The analyses are implemented in three related scripts:
- rna-seq_ASCA.Rmd: ASCA analysis of gene expression data
- rna-seq_functional_enrichment_ASCA_topGO.Rmd: Functional enrichment of genes driving each pattern from ASCA
- lipids_ASCA.Rmd: ASCA analysis of lipidomic data
I previously conducted preliminary ASCA analysis in genes and lipids but I have since made improvements and updates in the model. This post represents the revised full analysis with model validation that will be described in our publication.
tl;dr
There are clear patterns in both gene expression and lipidomics due to temperature and larval phenotype/symbiont community. These patterns relate to stress response and metabolism.
- Temperature responses: Both lipid and gene datasets show strong temperature effects, with genes involved in fatty acid biosynthesis enriched in temperature PC1, consistent with lipid remodeling patterns enriched for fatty acids.
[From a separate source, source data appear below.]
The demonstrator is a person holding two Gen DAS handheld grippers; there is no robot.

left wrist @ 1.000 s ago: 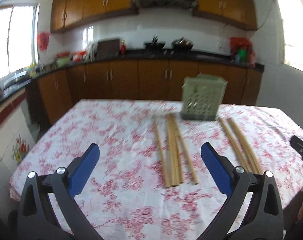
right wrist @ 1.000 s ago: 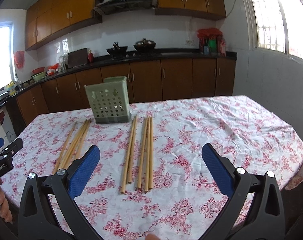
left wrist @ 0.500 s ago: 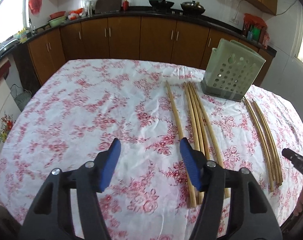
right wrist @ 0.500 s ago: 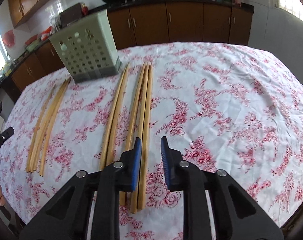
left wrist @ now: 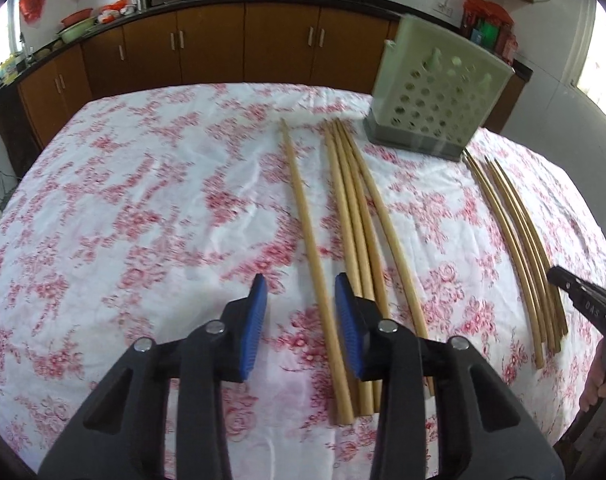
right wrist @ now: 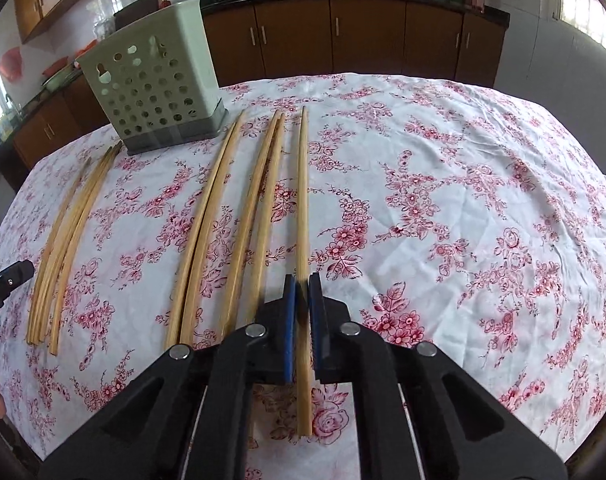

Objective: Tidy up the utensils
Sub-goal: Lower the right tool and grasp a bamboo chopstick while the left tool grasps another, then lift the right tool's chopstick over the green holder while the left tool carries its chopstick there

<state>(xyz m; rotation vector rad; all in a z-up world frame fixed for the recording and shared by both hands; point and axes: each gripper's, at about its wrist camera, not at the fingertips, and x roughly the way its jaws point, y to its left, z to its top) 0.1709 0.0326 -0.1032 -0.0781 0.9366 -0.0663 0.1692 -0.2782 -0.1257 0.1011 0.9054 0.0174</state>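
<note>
Right wrist view shows the right tongs (right wrist: 302, 286) clamped on the rightmost chopstick (right wrist: 302, 208) lying on the floral worktop (right wrist: 463, 200), while the left tongs (left wrist: 301, 304) stand apart astride the lone chopstick (left wrist: 307, 228) left of the bundle, near the green holder (left wrist: 435, 92) at the far side.

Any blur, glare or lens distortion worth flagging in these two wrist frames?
Left wrist view: motion smear softens the chopsticks and floral tablecloth; window glare at the right edge. Right wrist view: sharper, but the chopstick blurs where the right gripper clamps it; window at upper right blown out. Both: fisheye bows the chopsticks and table edge, with dark corners.
</note>
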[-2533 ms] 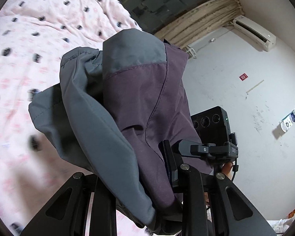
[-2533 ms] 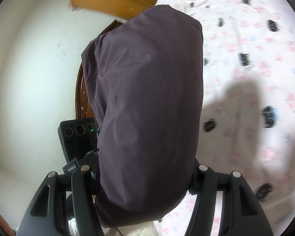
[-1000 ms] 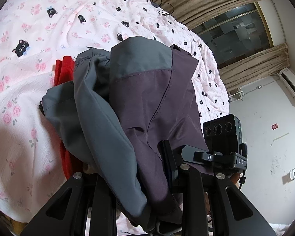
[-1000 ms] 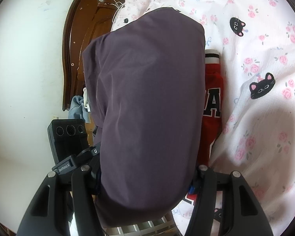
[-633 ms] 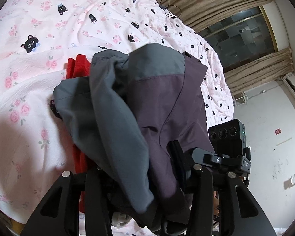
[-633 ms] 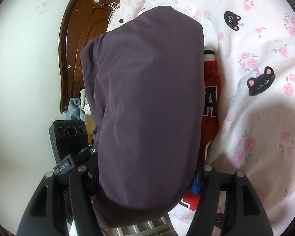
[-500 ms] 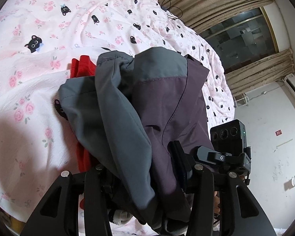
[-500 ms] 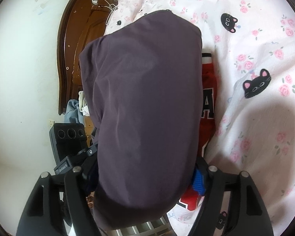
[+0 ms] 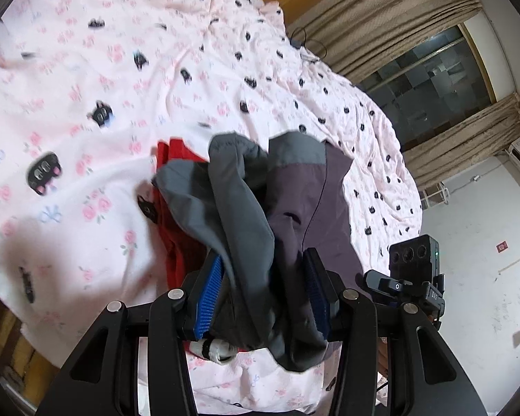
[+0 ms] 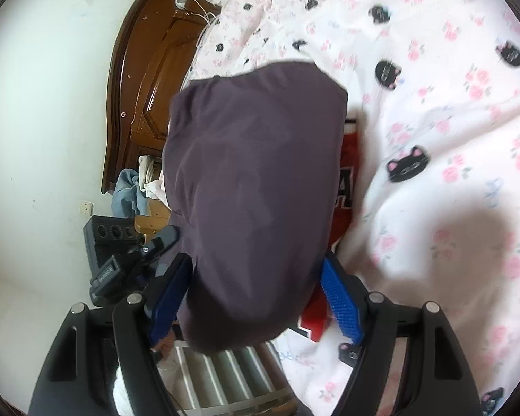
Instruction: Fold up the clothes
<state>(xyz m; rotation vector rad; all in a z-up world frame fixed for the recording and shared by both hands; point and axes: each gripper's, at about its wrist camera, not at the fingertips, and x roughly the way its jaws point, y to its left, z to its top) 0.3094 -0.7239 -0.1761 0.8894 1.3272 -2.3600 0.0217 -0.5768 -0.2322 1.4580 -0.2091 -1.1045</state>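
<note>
A folded purple and grey garment (image 9: 294,201) lies on top of a red garment (image 9: 176,228) near the bed's front edge. My left gripper (image 9: 263,291) is open, its blue pads (image 9: 208,294) spread on either side of the grey and purple cloth. In the right wrist view the same purple garment (image 10: 256,187) fills the middle, with the red garment (image 10: 346,173) under it at the right. My right gripper (image 10: 256,298) is open too, blue pads (image 10: 339,298) apart beside the cloth.
The bed (image 9: 104,69) has a pink sheet with black cat prints. A dark wooden headboard (image 10: 149,69) stands at the left in the right wrist view. Curtains and a dark window (image 9: 430,79) are beyond the bed. A white slatted frame (image 10: 222,374) lies below.
Both grippers carried the folded garment down onto the red garment, then opened; the blue pads now stand apart from the cloth.
</note>
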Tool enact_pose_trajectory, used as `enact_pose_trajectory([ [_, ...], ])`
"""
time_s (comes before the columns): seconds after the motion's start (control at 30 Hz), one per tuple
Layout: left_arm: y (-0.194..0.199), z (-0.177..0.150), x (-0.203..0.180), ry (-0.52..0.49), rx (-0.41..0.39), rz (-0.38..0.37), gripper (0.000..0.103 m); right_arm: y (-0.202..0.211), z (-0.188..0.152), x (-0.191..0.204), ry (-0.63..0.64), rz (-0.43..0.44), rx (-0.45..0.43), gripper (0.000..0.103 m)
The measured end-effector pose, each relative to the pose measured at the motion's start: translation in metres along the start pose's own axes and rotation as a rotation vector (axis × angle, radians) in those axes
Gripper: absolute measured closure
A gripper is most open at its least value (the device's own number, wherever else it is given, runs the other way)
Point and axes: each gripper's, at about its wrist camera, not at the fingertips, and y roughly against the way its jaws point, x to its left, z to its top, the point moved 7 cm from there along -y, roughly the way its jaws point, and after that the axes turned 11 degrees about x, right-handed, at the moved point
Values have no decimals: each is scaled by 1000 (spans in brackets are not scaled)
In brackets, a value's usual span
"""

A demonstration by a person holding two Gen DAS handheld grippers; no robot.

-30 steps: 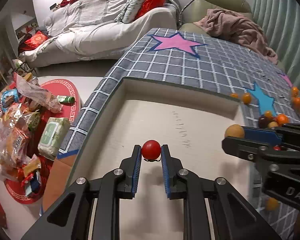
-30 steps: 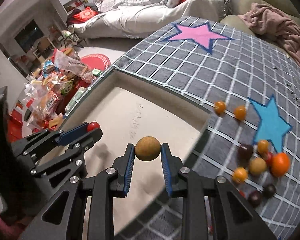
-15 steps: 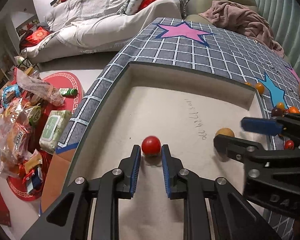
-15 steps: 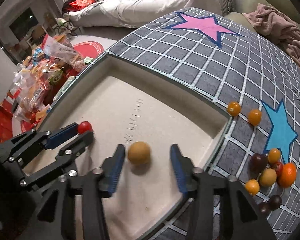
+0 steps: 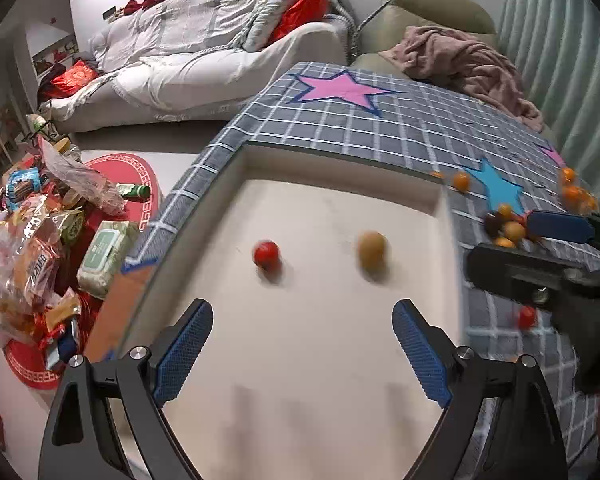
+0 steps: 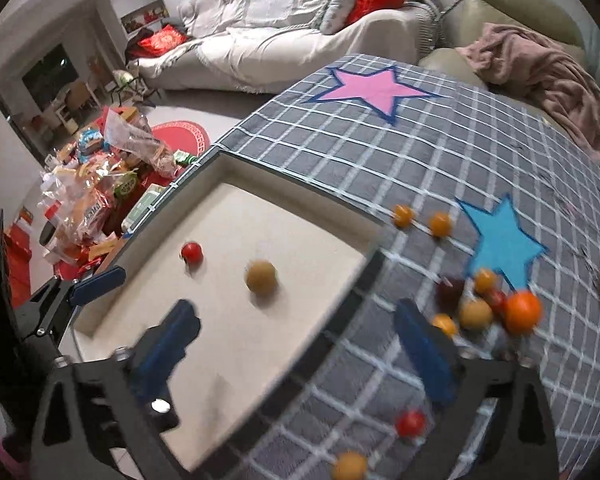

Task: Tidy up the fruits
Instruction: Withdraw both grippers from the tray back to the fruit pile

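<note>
A red fruit (image 5: 266,253) and a tan round fruit (image 5: 372,249) lie apart on the floor of the shallow beige tray (image 5: 324,360); both also show in the right wrist view, red (image 6: 191,252) and tan (image 6: 261,277). My left gripper (image 5: 300,354) is open and empty, above the tray's near part. My right gripper (image 6: 300,344) is open and empty, over the tray's right rim (image 6: 356,280). A cluster of loose fruits (image 6: 488,304) lies on the checked cloth to the right, with a red one (image 6: 410,423) and a yellow one (image 6: 350,465) nearer.
The tray sits in a grey checked cloth with pink (image 6: 370,88) and blue (image 6: 500,240) stars. Two small orange fruits (image 6: 420,218) lie past the tray's far right corner. Snack bags (image 5: 32,240) clutter the floor at left. A sofa (image 5: 204,52) stands behind.
Both grippers opened wide and pulled back. The red fruit and the tan fruit now lie loose in the tray. The right gripper shifted right toward the cloth.
</note>
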Motion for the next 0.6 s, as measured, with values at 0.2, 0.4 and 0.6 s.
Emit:
enact_pose_trajectory([
  [0.2, 21, -34, -39, -44, -18, -58, 11, 24, -62, -53, -129, -31, -6, 0],
  [0.4, 35, -60, -85, -129, -26, -74, 11, 28, -122, -97, -208, -107, 33, 0],
  [0.6, 36, -76, -118, -206, -9, -61, 11, 29, -149, -122, -266, -108, 38, 0],
])
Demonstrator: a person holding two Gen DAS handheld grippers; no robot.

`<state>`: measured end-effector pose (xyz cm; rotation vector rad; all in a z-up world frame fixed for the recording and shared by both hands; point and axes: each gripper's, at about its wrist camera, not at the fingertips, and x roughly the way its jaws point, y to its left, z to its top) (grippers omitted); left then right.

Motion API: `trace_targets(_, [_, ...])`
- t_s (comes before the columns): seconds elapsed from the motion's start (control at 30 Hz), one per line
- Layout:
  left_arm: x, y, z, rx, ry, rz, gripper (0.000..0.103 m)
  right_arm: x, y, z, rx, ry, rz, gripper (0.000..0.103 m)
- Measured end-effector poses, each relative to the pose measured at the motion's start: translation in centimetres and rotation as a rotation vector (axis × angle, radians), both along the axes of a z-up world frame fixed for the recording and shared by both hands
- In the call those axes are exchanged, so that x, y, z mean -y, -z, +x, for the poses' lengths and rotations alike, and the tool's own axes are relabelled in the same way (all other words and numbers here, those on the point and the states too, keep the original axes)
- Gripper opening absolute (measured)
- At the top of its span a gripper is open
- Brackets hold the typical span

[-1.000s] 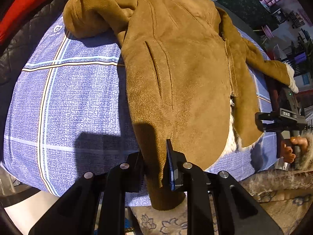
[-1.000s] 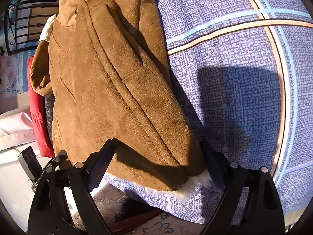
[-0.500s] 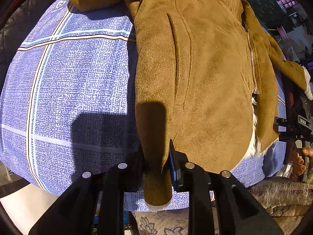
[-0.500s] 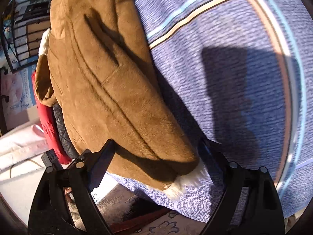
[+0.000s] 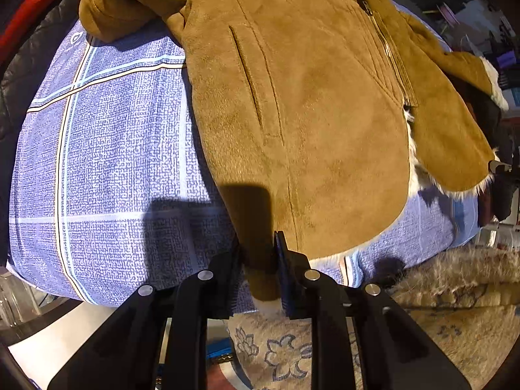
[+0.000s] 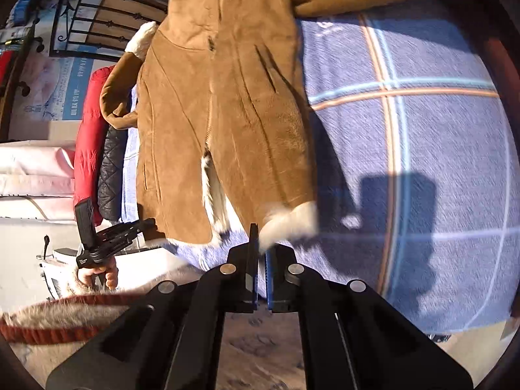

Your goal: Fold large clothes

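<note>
We see the tan suede fleece-lined coat (image 5: 305,123) lying on the blue checked bedspread (image 5: 107,169); our left gripper (image 5: 260,269) pinches its near hem, the right gripper (image 6: 260,266) nips the near corner.

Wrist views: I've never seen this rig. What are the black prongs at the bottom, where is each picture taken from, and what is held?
No robot: a person holds hand-held tongs in each hand, each carrying a camera that looks along its fingers. One picture looks along the left tongs, the other along the right tongs. A brown fleece-lined coat lies on a blue checked bedspread. The left tongs clamp its hem; the right, nearly shut, seem to pinch its blurred white fleece edge.
</note>
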<state>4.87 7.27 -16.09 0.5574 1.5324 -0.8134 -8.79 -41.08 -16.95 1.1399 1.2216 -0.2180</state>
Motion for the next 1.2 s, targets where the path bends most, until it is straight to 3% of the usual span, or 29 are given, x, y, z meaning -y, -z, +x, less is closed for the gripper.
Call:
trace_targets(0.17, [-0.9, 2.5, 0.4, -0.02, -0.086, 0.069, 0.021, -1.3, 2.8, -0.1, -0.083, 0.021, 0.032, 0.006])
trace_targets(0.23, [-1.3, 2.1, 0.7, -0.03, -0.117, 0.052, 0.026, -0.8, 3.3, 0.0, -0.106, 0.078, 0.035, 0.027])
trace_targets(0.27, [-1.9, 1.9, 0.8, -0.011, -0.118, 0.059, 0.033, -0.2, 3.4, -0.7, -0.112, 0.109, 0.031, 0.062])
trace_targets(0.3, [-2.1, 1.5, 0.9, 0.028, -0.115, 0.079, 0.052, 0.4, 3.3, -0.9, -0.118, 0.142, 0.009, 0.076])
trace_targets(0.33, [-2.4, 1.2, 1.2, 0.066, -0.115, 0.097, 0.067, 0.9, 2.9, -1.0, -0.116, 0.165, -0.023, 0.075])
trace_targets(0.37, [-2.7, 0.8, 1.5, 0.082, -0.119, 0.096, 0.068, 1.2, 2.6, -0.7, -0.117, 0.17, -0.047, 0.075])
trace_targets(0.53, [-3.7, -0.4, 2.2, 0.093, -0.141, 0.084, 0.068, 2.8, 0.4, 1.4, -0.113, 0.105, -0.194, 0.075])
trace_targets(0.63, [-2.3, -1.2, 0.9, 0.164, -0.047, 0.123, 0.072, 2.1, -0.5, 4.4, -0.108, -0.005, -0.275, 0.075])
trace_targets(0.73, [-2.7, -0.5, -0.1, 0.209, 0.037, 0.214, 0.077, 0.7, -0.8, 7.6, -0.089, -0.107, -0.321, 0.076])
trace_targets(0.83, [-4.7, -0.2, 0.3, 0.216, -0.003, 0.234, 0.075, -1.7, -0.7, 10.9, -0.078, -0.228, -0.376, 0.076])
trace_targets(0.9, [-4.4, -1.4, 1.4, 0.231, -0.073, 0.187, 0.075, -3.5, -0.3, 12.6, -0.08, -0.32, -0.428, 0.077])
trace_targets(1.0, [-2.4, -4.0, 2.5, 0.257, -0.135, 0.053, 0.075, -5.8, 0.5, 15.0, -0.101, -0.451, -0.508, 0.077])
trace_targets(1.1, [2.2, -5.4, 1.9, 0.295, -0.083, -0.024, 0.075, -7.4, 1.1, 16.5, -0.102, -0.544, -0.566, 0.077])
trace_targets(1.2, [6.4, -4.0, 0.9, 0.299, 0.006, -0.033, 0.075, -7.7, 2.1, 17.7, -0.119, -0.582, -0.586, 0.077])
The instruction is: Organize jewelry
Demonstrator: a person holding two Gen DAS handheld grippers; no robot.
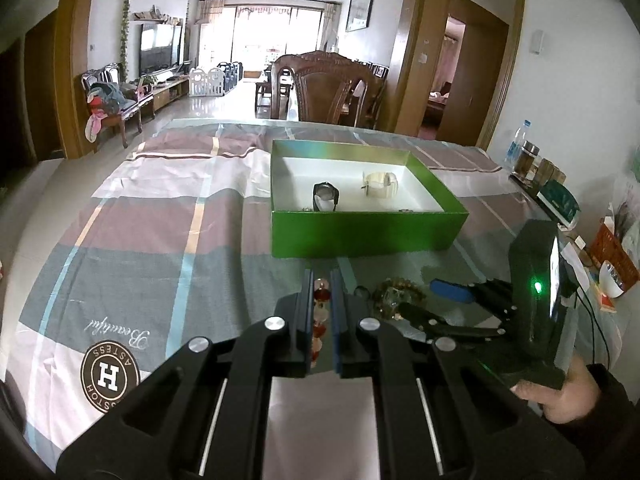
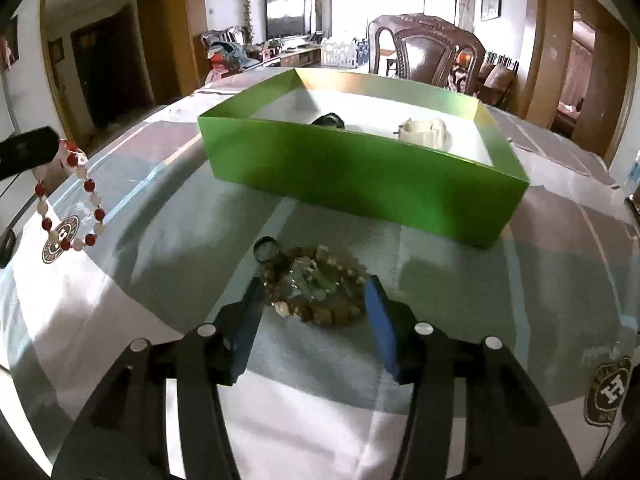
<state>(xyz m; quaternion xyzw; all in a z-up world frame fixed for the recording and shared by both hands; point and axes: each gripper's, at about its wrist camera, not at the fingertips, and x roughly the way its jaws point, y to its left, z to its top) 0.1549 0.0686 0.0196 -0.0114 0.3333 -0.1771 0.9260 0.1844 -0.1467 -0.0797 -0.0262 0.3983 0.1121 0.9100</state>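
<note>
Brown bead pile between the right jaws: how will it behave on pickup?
Brown bead bracelets probably floppy: the red-and-white strand in the left gripper hangs limp. Several seem tangled, so they may lift together. Round beads could slip from the right gripper pads.

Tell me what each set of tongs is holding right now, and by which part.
Left tongs: shut on the red-and-white beaded bracelet, pinched at its top; the loop dangles. Right tongs: open, straddling the brown beaded jewelry pile, holding nothing.

We see a bright green box (image 2: pixel 360 176) with a white inside, holding a black watch (image 1: pixel 326 196) and a cream one (image 1: pixel 381 184). The bead bracelet (image 2: pixel 70 204) alternates red and pale pink. The tablecloth (image 1: pixel 140 240) shows pink, grey and white checks.
</note>
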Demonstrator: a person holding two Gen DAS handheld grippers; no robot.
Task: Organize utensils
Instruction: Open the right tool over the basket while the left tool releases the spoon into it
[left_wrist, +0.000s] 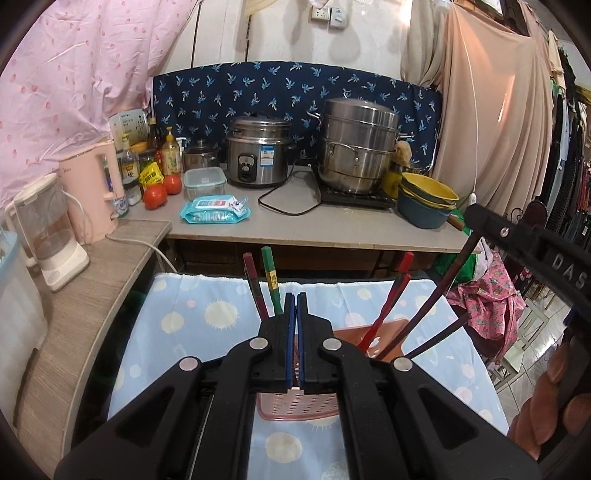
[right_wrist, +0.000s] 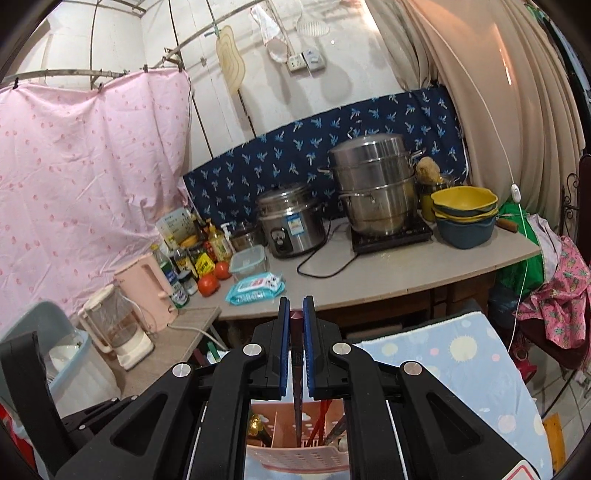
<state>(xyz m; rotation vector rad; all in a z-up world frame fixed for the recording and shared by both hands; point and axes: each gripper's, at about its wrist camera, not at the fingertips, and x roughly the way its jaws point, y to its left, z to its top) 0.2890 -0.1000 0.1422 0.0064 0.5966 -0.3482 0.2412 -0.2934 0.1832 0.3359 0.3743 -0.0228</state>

- Symbiont effects: Both datasets separate by symbiont community, supporting the importance of symbiont identity in mediating molecular phenotypes
- Parental effects: Both datasets show constitutive differences by parental history, supporting transgenerational effects on molecular phenotypes
Why is ASCA appropriate for this study?
ASCA is particularly well-suited for analyzing -omics data from full factorial experimental designs for several key reasons:
Advantages for High-Dimensional Data
-
Handles more variables than observations: Unlike traditional MANOVA, ASCA can analyze datasets where the number of variables (genes, lipids) far exceeds the number of samples. In this study, we analyzed ~28,600 genes and ~900 lipids across 54 samples.
-
Accommodates random effects: ASCA implemented through the ALASCA package uses a linear mixed model framework, allowing inclusion of random effects (e.g., sample as a random effect) which is limited in traditional differential expression analyses like DESeq2.
-
Captures coordinated responses: Rather than examining each gene or lipid individually, ASCA identifies principal components that represent coordinated molecular responses across the entire dataset. This allows for the dominant patterns to emerge in the analysis and overcomes the limitations of pairwise comparisons in multi-factor experimental designs.
Benefits for Factorial Designs
-
Partitions variance by experimental factors: ASCA decomposes the total variance into contributions from main effects (temperature, parent) and interactions (temperature × parent), revealing which factors drive different patterns of molecular variation. We can set the model to examine specific effects and extract the coordinated responses for each effect individually.
-
Handles ordered categorical variables: Temperature was treated as an ordered categorical variable (27°C → 30°C → 33°C), allowing detection of linear and non-linear response patterns across the temperature gradient between parental phenotypes.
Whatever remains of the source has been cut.